I'm having a great difficulty trying to prove even very simple lemmas about a function I defined. This is my definition:
Require Import List.
Require Export Omega.
Require Export FunInd.
Require Export Recdef.
Notation "A :: B" := (cons A B).
Notation "[]" := nil.
Notation "[[ A ]]" := (A :: nil).
Inductive tm :=
| E: nat -> tm
| L: list tm -> tm.
Definition T := list tm.
Fixpoint add_list (l: list nat) : nat :=
match l with
| [] => 0
| n :: l' => n + (add_list l')
end.
Fixpoint depth (t: tm) : nat :=
match t with
| E _ => 1
| L l => 1 + (add_list (map depth l))
end.
Definition sum_depth (l: T) := add_list (map depth l).
Function sum_total (l: T) {measure sum_depth l} : nat :=
match l with
| [] => 0
| [[E n]] => n
| [[L li]] => sum_total li
| E n :: l' => n + (sum_total l')
| L li :: l' => (sum_total li) + (sum_total l')
end.
Proof.
- auto.
- intros; unfold sum_depth; subst. simpl; omega.
- intros; subst; unfold sum_depth; simpl; omega.
- intros; subst; unfold sum_depth; simpl; omega.
Defined.
The inductive type can't be changed.
I can prove simple propositions like Lemma test : forall n, sum_total [[E n]] = n. using the compute tactic, but another trivial lemma like Lemma test2 : forall l, sum_total [[L l]] = sum_total l. hangs.

First, it seems OK that the compute tactic "hangs" on the goal you mention (because when using the Function … Proof. … Defined. definition methodology, your function sum_total incorporates some proof terms, which are not intended to be computed − all the more on an arbitrary argument l; maybe a tactic such as simpl or cbn would be more suitable in this context).
Independently of my comment on list notations, I had a closer look on your formalization and it seems the Function command is unneeded in your case, because sum_total is essentially structural, so you could use a mere Fixpoint, provided the inductive type you are looking at is slightly rephrased to be defined in one go as a mutually-defined inductive type (see the corresponding doc of the Inductive command in Coq's refman which gives a similar, typical example of "tree / forest").
To elaborate on your example, you may want to adapt your definition (if it is possible for your use case) like this:
Inductive tm :=
| E: nat -> tm
| L: T -> tm
with T :=
Nil : T
| Cons : forall (e : tm) (l : T), T.
Notation "[[ A ]]" := (Cons A Nil).
Fixpoint sum_total (l: T) {struct l} : nat :=
match l with
| Nil => 0
| [[E n]] => n
| [[L li]] => sum_total li
| Cons (E n) l' => n + (sum_total l')
| Cons (L li) l' => (sum_total li) + (sum_total l')
end.
(* and the lemma you were talking about is immediate *)
Lemma test2 : forall l, sum_total [[L l]] = sum_total l.
reflexivity.
Qed.
Otherwise (if you cannot rephrase your tm inductive like this), another solution would be to use another strategy than Function to define your sum_total function, e.g.
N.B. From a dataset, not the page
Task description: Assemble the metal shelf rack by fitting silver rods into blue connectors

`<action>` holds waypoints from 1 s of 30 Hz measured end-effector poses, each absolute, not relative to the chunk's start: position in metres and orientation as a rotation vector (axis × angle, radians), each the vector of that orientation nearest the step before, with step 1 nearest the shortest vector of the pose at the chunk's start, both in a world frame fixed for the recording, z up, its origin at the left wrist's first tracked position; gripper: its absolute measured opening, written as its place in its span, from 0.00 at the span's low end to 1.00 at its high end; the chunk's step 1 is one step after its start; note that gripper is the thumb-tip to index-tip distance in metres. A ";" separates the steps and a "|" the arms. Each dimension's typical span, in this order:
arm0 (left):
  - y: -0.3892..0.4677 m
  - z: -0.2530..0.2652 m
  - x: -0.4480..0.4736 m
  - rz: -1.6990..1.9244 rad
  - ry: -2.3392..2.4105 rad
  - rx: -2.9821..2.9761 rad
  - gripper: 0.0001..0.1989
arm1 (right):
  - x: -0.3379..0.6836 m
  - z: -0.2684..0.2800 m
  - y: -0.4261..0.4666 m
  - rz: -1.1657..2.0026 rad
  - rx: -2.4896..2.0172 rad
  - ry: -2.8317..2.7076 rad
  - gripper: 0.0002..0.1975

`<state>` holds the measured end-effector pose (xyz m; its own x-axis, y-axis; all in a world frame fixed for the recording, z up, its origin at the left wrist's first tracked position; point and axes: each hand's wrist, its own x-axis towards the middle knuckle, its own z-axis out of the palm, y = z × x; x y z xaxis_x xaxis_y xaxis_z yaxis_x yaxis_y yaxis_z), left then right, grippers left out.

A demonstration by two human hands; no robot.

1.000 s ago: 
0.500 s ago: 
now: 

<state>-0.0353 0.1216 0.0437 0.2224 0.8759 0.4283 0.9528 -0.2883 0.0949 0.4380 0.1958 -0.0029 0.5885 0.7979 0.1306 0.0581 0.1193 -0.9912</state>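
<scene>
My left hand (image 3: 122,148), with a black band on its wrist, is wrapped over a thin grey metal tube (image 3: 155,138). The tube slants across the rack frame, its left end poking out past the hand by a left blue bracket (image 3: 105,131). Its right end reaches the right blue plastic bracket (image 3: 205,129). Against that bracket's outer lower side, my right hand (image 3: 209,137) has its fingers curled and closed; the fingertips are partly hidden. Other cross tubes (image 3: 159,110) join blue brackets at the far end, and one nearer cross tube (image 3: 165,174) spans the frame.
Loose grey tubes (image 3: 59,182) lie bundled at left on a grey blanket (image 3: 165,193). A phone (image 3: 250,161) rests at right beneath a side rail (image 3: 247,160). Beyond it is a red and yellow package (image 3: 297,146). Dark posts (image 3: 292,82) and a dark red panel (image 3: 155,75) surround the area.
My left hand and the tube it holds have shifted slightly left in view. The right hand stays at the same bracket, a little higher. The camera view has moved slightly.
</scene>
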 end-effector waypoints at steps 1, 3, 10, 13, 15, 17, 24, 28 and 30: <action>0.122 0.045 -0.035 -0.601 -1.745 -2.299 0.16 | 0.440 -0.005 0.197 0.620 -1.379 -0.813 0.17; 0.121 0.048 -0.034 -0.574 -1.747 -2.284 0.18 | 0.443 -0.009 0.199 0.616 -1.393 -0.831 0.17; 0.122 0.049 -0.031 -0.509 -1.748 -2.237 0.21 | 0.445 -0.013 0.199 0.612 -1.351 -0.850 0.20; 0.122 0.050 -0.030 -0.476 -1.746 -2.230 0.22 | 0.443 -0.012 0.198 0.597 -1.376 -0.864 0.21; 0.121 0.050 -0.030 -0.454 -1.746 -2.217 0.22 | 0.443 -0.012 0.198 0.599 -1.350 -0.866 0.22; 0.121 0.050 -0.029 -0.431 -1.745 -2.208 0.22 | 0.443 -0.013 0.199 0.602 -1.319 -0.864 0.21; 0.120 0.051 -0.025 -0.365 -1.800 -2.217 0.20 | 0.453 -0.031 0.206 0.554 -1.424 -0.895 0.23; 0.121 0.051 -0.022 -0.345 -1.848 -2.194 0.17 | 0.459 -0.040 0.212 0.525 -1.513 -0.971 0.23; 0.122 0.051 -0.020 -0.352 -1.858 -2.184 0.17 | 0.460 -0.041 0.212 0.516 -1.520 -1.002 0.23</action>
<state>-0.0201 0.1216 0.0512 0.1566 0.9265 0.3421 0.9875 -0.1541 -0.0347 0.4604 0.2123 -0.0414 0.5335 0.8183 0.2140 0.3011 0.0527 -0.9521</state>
Program Fixpoint, or the Equations plugin (which are much more flexible and robust than Function when dealing with non-structural recursion / dependently-typed pattern matching).
Edit: as the OP mentions the inductive type itself can't be changed, there is a direct solution, even when using the mere Function machinery: relying on the "equation lemma" that is automatically generated by the definition.
To be more precise, if you take your script as is, then you get the following lemma "for free":
Search sum_total "equation".
(*
sum_total_equation:
forall l : T,
sum_total l =
match l with
| [] => 0
| [[E n]] => n
| E n :: (_ :: _) as l' => n + sum_total l'
| [[L li]] => sum_total li
| L li :: (_ :: _) as l' => sum_total li + sum_total l'
end
*)
So you could easily state and prove the lemma you are interested in by doing:
Lemma test2 : forall l, sum_total [[L l]] = sum_total l.
intros l.
rewrite sum_total_equation.
reflexivity.
Qed.

Here is an answer that doesn't require changing the inductive type.
There is a simple definition of sum_total that is both comparatively easy to understand and gives (almost) the lemma you are looking for by compute.
Fixpoint sum_tm (t : tm) : nat :=
match t with
| E n => n
| L li => list_sum (map sum_tm li)
end.
Definition sum_total (l : T) : nat := list_sum (map sum_tm l).
Lemma test2 : forall l, sum_total [[L l]] = sum_total l + 0.
reflexivity.
Qed.
(list_sum comes from the List module.)
Notice how the definition of sum_tm and sum_total exactly follows the structure of the definition of term and T, with list_sum (composed with map) corresponding to the use of list. This pattern is in general effective for these problems with nested inductives.
If you want to get rid of the + 0, you can define a different version of list_sum that includes a case for the singleton list (and you can fuse this with map if you want, though it is not necessary).
That would look like replacing list_sum with list_sum_alt defined as
Fixpoint list_sum_alt (l : list nat) : nat :=
match l with
| [] => 0
| [[n]] => n
| n :: li => n + list_sum_alt li
end.
With this definition, test2 holds by compute.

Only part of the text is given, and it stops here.